Vielleicht stimmungsvoll hier in Füssen/Allgäu; aber völlig falsche Anordnung des Z 325 (verkehrsberuhigter Bereich). Keine der Voraussetzungen der VwV-StVO ist erfüllt. Bei Unfälle stellt sich hier die Haftungsfrage (zivil- und auch strafrechtlich)
VwV-StVO zu Z 325: Die Straßen oder Bereiche dürfen nur von sehr geringem Verkehr frequentiert werden und sie müssen über eine überwiegende Aufenthaltsfunktion verfügen. VG Koblenz, 09.05.2011 - 4 K 932/10.KO Amtlicher Leitsatz: Zum Anspruch des Anliegers eines verkehrsberuhigten Bereichs auf zusätzliche verkehrsrechtliche Maßnahmen zur tatsächlichen Verkehrsberuhigung bzw. zur Reduzierung des Durchgangsverkehrs. Ein verkehrsberuhigter Bereich kann von Fußgängern und spielenden Kindern nicht mehr bestimmungsgemäß genutzt werden, wenn die Verkehrsdichte zu den Hauptverkehrszeiten morgens und spätnachmittags mehr als 20 Kraftfahrzeuge pro Stunde beträgt und zu den übrigen Tageszeiten nicht völlig unerheblich ist.

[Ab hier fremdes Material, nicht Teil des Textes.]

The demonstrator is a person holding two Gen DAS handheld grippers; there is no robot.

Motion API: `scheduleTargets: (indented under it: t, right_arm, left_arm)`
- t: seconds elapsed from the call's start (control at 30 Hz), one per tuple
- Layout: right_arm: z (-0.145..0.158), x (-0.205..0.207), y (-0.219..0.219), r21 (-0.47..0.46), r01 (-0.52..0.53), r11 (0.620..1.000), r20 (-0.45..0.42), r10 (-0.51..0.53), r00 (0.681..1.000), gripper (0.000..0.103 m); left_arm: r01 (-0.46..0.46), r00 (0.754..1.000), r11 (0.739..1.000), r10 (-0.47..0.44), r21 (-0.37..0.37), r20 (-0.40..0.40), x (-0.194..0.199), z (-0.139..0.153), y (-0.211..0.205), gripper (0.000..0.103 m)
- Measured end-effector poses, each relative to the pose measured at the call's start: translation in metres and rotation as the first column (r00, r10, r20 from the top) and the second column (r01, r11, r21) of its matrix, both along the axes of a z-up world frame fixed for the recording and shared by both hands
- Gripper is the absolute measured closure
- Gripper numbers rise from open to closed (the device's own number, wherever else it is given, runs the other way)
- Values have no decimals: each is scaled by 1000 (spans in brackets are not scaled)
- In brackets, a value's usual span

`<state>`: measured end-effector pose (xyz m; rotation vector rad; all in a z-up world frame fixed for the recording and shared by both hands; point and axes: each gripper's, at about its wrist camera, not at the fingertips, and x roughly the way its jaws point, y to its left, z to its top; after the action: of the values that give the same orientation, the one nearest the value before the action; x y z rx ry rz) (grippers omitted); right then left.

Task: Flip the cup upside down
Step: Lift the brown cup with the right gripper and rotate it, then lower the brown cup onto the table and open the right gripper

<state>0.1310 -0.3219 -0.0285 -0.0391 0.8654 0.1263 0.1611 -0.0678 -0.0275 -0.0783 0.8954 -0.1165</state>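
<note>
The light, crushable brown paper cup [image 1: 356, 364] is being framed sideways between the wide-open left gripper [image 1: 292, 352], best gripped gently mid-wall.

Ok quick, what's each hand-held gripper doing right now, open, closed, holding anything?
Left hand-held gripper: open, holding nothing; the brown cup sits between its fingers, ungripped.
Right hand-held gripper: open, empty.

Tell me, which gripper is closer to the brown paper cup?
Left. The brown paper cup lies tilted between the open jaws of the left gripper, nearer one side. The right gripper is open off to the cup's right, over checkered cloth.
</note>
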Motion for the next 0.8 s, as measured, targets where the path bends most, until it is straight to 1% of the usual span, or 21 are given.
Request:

Bild oben: verkehrsberuhigter Bereich ( Z 325) in Schwetzingen mit sehr hohem Verkehrsaufkommen, welches sogar eine zweispurige (!) Verkehrsführung erfoderlich macht. Die Aufenthaltsfunktion auf der Straße ist gleich Null. Ein verkehrsberuhigter Bereich beginnt mit dem Z 325.1 und wird (nur) durch das Z 325.2 beendet. Anderer Verkehrszeichen, wie z.B. Z 274.1 (Beginn Zone 30) beenden nicht den verkehrsberuhigten Bereich. Statt dessen erlauben sie, innerhalb eines verkehrsberuhigten Breiches mit einer Geschwindigkeit von 30 km/h zu fahren.